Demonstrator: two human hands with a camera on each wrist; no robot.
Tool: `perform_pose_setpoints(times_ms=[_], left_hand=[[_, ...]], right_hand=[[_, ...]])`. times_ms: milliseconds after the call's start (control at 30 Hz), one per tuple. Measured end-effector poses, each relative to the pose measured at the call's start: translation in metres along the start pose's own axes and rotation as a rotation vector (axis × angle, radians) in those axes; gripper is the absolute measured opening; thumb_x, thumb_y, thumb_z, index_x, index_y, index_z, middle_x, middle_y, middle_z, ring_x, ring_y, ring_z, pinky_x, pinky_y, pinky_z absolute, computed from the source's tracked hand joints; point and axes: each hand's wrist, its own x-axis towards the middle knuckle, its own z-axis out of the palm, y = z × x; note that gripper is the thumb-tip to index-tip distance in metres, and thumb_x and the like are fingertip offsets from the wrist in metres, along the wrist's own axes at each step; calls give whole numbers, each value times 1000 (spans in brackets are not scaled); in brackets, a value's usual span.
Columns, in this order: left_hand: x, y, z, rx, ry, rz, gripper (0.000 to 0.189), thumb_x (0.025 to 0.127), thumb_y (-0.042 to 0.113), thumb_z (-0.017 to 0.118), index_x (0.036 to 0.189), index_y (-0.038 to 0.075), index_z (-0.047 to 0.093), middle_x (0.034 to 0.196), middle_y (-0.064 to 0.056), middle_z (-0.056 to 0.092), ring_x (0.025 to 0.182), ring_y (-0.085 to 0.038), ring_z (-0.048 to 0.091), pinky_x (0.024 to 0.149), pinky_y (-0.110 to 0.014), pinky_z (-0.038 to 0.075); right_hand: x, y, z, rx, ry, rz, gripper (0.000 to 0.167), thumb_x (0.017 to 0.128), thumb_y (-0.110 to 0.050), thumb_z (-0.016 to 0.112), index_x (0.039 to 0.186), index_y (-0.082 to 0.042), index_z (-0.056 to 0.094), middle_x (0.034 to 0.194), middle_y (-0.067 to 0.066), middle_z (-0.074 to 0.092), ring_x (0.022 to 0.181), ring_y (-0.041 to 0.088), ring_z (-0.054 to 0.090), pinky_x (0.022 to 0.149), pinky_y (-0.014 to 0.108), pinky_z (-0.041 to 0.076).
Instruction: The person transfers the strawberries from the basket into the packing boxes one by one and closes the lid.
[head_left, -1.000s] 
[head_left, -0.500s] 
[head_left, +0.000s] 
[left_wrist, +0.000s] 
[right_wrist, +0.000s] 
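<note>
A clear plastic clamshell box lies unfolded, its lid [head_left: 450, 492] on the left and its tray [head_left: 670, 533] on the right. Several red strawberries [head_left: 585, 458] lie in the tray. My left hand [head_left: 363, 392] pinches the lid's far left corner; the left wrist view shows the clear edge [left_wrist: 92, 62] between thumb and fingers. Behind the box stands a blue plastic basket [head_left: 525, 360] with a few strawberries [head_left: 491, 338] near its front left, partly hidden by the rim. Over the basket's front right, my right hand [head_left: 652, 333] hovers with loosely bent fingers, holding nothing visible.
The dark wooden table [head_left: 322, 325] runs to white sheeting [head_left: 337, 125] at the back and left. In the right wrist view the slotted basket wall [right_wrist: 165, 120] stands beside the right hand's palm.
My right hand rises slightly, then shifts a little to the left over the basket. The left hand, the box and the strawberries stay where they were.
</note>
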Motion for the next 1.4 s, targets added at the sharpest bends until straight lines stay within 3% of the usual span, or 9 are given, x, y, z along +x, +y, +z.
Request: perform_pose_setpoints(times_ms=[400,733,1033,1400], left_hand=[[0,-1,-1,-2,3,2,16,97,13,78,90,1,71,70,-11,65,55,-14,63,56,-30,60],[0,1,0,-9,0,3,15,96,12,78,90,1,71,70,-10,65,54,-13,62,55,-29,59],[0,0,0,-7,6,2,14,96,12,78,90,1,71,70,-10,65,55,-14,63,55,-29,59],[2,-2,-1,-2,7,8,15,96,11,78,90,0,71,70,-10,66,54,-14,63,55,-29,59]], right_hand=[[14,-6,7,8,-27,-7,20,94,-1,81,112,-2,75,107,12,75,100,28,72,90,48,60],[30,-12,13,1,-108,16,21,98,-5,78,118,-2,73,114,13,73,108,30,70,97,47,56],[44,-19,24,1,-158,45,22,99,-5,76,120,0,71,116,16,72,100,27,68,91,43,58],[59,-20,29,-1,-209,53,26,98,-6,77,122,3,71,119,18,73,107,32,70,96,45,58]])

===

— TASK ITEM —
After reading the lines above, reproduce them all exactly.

— ANSWER FOR THE TASK —
Demonstrator: two human hands with a camera on each wrist; no robot.
Tool: `perform_pose_setpoints(times_ms=[_], left_hand=[[_, ...]], right_hand=[[_, ...]])`. times_ms: milliseconds after the call's start (control at 30 Hz), one per tuple. Measured end-effector poses, each relative to the pose measured at the call's start: translation in metres along the start pose's own axes and rotation as a rotation vector (axis × angle, radians) in those axes; gripper is the absolute measured opening; thumb_x, thumb_y, thumb_z, index_x, index_y, index_z, middle_x, middle_y, middle_z, ring_x, ring_y, ring_z, pinky_x, pinky_y, pinky_z absolute, computed from the source's tracked hand joints; point and axes: each hand's wrist, its own x-axis towards the middle knuckle, its own z-axis out of the palm, y = z × x; note that gripper is the thumb-tip to index-tip distance in metres, and thumb_x and the like are fingertip offsets from the wrist in metres, along the wrist's own axes at each step; calls give whole numbers, each value times 1000 (spans in brackets are not scaled); in brackets, a value's usual span.
Columns, in this order: left_hand: x, y, z, rx, ry, rz, gripper (0.000 to 0.189), thumb_x (0.025 to 0.127), thumb_y (-0.042 to 0.113), thumb_z (-0.017 to 0.118), index_x (0.036 to 0.189), index_y (-0.038 to 0.075), index_z (-0.047 to 0.093), middle_x (0.034 to 0.196), middle_y (-0.064 to 0.056), middle_z (-0.056 to 0.092), ring_x (0.025 to 0.182), ring_y (-0.085 to 0.038), ring_z (-0.048 to 0.091), pinky_x (0.024 to 0.149), pinky_y (-0.110 to 0.014), pinky_z (-0.038 to 0.075); right_hand: x, y, z, rx, ry, rz, gripper (0.000 to 0.167), thumb_x (0.017 to 0.128), thumb_y (-0.110 to 0.050), thumb_z (-0.016 to 0.112), index_x (0.039 to 0.186), index_y (-0.082 to 0.042), index_z (-0.056 to 0.094), middle_x (0.034 to 0.194), middle_y (-0.067 to 0.066), middle_z (-0.074 to 0.092), ring_x (0.022 to 0.181), ring_y (-0.041 to 0.088), ring_z (-0.054 to 0.090), pinky_x (0.022 to 0.149), pinky_y (-0.014 to 0.108), pinky_z (-0.041 to 0.076).
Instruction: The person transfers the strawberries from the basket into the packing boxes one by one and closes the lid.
[head_left, -1.000s] 
[head_left, -0.500s] 
[head_left, +0.000s] 
[left_wrist, +0.000s] 
[right_wrist, +0.000s] 
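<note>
A clear plastic clamshell box lies unfolded, its lid [head_left: 450, 492] on the left and its tray [head_left: 670, 533] on the right. Several red strawberries [head_left: 585, 458] lie in the tray. My left hand [head_left: 363, 392] pinches the lid's far left corner; the left wrist view shows the clear edge [left_wrist: 92, 62] between thumb and fingers. Behind the box stands a blue plastic basket [head_left: 525, 360] with a few strawberries [head_left: 491, 338] near its front left, partly hidden by the rim. Over the basket's front right, my right hand [head_left: 652, 333] hovers with loosely bent fingers, holding nothing visible.
The dark wooden table [head_left: 322, 325] runs to white sheeting [head_left: 337, 125] at the back and left. In the right wrist view the slotted basket wall [right_wrist: 165, 120] stands beside the right hand's palm.
My right hand rises slightly, then shifts a little to the left over the basket. The left hand, the box and the strawberries stay where they were.
</note>
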Motion for the next 1.4 s, targets added at the sharpest bends until straight lines stay within 3% of the usual span, or 9 are given, x, y, z along +x, +y, +z.
Request: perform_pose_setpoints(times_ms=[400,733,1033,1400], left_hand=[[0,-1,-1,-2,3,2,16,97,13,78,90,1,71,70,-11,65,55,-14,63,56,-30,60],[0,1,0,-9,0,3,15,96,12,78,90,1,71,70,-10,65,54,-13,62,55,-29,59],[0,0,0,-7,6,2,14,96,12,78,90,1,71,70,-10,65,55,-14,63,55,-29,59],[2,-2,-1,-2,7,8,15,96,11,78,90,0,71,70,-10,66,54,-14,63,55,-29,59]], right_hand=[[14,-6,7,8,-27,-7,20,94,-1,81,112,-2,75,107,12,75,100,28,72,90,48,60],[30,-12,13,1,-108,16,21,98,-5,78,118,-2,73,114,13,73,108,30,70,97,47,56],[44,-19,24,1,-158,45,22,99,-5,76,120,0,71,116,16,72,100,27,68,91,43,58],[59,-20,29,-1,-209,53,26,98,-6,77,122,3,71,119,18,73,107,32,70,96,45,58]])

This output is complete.